March’s CPI counters this, though it is slightly more dated data, with the headline as expected at a headline level while the core figures were cooler-than-expected, but the all important services lifted by more than expected; albeit, the timing of Easter is a caveat and the upside may be unwound in the next series. However, within the series, signs of raw material factory prices jumping M/M, given the energy surge, could be taken as an early indicator of second-round effects.

Elsewhere, Retail sales were strong in March, but a rebound from periods of wet weather and stockpiling in terms of consumer fuel purchases potentially explain this, a view evidenced by the in-line/softer-than-expected core components. Finally, the unemployment rate moved below 5% in the last update. But, the series did feature vacancies at a five year low, a further decline that potentially speaks of some uncertainty at a firm level with respect to hiring as a result of the energy shock.

COMMENTARY: Overall, the tone of policymakers is in-line with a wait-and-see approach. However, there is likely to be divergence among the MPC along the usual dovish and hawkish lines as to which areas of the economy to focus on; i.e., should the inflation, growth or labour market take the primary focus. From this, dissent is possible on both the dovish and hawkish side of things, but the lack of clear information on second round effects and the duration of the shock means the majority will likely favour being on hold. If there is a split, 8-1 with Chief Economist Pill voting for a hike is the most probable outcome, given some criticism around a wait-and-see approach; though, his issue is more the form, rather than the substance of communication. If another joins him in dissenting, Mann is the one to watch.

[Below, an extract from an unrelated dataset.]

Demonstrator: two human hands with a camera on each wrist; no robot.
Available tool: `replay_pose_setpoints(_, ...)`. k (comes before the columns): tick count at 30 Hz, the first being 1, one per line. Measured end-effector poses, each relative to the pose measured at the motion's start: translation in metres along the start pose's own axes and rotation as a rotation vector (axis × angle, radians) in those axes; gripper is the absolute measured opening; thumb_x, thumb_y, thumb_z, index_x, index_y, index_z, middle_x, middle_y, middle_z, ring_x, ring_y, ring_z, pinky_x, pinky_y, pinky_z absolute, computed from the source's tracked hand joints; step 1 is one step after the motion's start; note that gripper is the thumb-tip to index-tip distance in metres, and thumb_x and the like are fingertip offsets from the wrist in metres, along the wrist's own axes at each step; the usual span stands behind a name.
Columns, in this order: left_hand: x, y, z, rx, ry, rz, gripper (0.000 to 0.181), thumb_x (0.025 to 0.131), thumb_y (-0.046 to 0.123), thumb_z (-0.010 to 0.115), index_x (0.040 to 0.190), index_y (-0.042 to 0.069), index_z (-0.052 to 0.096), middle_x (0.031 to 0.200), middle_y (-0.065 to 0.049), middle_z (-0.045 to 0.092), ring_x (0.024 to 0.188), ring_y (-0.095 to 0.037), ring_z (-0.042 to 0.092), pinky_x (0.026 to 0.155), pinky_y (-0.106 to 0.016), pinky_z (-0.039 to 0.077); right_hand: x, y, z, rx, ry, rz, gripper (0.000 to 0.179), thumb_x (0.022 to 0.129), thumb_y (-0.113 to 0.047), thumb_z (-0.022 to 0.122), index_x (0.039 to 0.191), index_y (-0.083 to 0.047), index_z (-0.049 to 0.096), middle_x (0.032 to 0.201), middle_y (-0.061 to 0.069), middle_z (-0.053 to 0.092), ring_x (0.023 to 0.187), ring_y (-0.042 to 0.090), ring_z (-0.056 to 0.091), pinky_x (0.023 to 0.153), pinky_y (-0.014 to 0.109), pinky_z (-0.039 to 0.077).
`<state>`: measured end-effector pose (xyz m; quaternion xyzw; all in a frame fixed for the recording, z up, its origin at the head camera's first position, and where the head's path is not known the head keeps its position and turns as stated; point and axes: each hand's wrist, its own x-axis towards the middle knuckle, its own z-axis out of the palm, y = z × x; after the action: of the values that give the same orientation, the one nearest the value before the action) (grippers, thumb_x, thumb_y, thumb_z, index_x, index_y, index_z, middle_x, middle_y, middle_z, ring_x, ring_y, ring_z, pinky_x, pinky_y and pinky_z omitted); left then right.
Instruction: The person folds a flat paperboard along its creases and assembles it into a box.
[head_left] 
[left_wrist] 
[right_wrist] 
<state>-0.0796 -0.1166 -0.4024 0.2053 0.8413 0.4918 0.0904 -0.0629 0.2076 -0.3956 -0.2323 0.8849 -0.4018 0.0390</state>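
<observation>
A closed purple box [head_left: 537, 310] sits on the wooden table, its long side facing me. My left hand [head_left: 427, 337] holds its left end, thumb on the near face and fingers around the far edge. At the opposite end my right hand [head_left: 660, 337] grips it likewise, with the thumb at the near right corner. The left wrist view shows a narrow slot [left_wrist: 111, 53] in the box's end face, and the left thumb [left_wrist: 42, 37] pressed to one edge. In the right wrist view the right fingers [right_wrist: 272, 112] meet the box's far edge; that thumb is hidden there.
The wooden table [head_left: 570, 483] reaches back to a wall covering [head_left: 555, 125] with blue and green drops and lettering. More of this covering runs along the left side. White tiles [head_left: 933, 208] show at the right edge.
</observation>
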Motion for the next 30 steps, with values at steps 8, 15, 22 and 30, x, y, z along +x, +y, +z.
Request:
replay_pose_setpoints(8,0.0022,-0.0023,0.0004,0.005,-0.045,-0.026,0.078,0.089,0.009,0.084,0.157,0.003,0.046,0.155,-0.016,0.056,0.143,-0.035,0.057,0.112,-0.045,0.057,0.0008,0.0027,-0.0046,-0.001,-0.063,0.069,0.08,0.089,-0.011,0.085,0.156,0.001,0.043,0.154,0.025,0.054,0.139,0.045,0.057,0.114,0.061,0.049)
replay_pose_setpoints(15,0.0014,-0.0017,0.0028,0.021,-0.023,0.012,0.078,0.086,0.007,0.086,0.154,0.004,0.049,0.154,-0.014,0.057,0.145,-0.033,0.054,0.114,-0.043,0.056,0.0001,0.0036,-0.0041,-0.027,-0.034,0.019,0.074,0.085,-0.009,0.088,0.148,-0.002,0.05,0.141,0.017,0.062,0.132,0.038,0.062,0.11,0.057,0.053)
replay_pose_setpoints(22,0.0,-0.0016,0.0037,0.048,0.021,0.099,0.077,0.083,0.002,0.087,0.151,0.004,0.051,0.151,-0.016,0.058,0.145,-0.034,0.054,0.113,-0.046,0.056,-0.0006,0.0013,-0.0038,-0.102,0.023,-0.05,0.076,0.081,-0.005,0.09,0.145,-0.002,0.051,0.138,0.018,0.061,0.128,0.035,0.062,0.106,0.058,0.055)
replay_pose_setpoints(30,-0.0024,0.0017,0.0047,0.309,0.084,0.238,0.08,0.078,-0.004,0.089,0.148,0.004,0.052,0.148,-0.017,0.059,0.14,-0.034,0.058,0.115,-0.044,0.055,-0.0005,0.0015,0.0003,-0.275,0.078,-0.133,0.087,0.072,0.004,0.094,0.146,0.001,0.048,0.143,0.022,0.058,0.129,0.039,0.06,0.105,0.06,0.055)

The general tone of recent remarks has been a desire to avoid overreacting or moving pre-emptively, with the likes of Breeden, Taylor and Bailey pushing back on pricing to varying degrees. Most explicitly, Governor Bailey has outlined on several occasions that markets have gotten ahead of themselves, a view unsurprisingly endorsed by Taylor. Interestingly, Taylor noted that the labour market reaction to the conflict/shock will be key to the BoE; see above for a summary of data. On the labour market, Mann has recently outlined a concern that the price shock could appear in wage expectations.

Unusually for the BoE, there was an FT source report which outlined that the MPC is divided about how to address energy-induced inflation and divisions are likely to return in April over how aggressive the response needs to be.

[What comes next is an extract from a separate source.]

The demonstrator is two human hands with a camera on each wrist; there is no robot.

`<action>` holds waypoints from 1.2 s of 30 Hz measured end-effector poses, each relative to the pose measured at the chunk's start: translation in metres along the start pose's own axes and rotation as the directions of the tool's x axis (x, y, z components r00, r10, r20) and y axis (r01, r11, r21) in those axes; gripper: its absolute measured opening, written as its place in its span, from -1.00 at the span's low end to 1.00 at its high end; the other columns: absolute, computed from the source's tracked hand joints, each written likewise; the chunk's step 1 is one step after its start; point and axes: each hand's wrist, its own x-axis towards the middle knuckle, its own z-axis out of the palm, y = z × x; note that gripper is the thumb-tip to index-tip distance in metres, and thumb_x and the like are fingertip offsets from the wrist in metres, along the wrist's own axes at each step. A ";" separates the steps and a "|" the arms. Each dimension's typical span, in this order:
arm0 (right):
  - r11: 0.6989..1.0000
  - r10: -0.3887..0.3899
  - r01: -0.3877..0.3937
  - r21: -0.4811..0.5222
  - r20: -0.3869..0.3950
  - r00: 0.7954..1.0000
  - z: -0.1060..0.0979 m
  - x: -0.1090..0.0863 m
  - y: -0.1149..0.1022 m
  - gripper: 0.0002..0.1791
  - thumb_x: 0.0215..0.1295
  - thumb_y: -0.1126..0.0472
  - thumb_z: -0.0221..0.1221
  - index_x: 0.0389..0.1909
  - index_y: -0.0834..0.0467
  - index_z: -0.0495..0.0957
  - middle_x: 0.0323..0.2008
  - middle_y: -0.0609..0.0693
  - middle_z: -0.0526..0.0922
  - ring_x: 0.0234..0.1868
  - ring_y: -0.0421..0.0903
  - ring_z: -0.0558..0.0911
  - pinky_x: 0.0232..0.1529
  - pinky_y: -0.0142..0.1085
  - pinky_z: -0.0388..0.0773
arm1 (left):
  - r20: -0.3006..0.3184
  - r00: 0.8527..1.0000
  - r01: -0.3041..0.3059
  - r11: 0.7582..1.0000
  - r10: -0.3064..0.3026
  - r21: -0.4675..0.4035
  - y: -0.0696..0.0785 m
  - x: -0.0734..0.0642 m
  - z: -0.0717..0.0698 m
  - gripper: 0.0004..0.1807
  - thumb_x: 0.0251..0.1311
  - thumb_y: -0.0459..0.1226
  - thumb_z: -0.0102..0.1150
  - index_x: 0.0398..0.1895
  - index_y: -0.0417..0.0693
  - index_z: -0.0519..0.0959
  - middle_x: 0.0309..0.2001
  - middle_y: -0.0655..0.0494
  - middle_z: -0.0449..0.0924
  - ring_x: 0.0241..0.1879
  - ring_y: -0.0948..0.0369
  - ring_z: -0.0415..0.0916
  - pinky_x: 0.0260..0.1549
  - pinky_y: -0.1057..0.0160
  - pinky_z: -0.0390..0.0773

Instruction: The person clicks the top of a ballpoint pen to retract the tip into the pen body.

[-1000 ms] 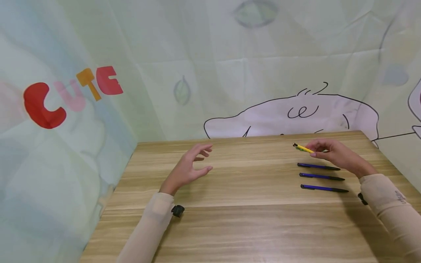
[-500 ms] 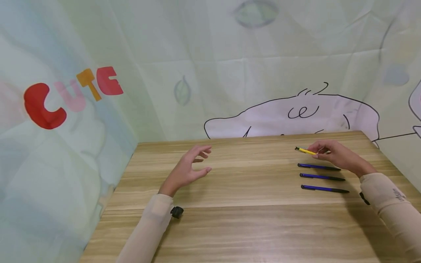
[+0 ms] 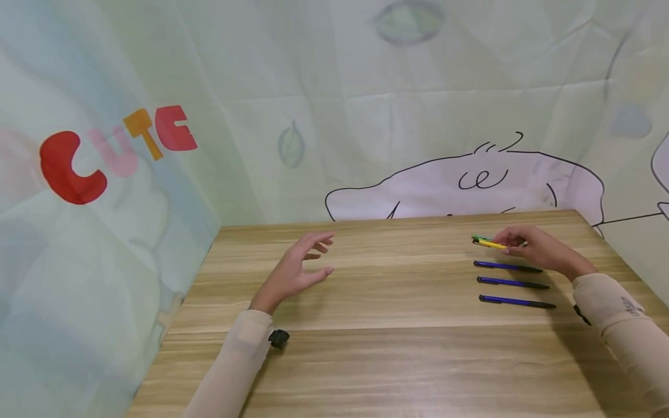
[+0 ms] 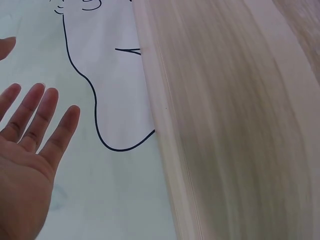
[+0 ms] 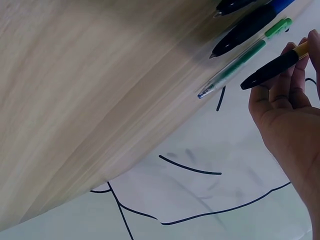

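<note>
While the left hand [image 3: 295,267] hangs relaxed, the right hand [image 3: 540,248] pinches the yellow pen [image 3: 491,244] (green pen [image 5: 244,59] just beside).

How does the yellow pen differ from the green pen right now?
The yellow pen is pinched in the right hand; the green pen lies on the table. The yellow pen's tip end is opaque black; the green pen's is see-through. Both are slim.
</note>
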 end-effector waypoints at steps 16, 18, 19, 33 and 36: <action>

FORECASTS: Unsurprisingly, the forecasts will point to elevated inflation and lower growth in the nearterm. Given precedent, and the example set by peers, the BoE may also elect to provide alternative scenarios for the economy given the significant uncertainty currently present. A point which may also see the BoE, likely via Governor Bailey, downplay the significance of the new central projection.

The February forecasts had CPI peaking in Q1-2026 at 3.0%, moderating to 1.7% in Q1-2027 before returning back to the 2.0% target in Q1-2029. For growth, this troughed at 0.8% in Q1-2026 before rebounding to 1.9% in Q1-2028. Data thus far makes these forecasts stale, and while the new projections will be of note, the ongoing shock and fluid energy environment diminishes the pertinence of the projections somewhat.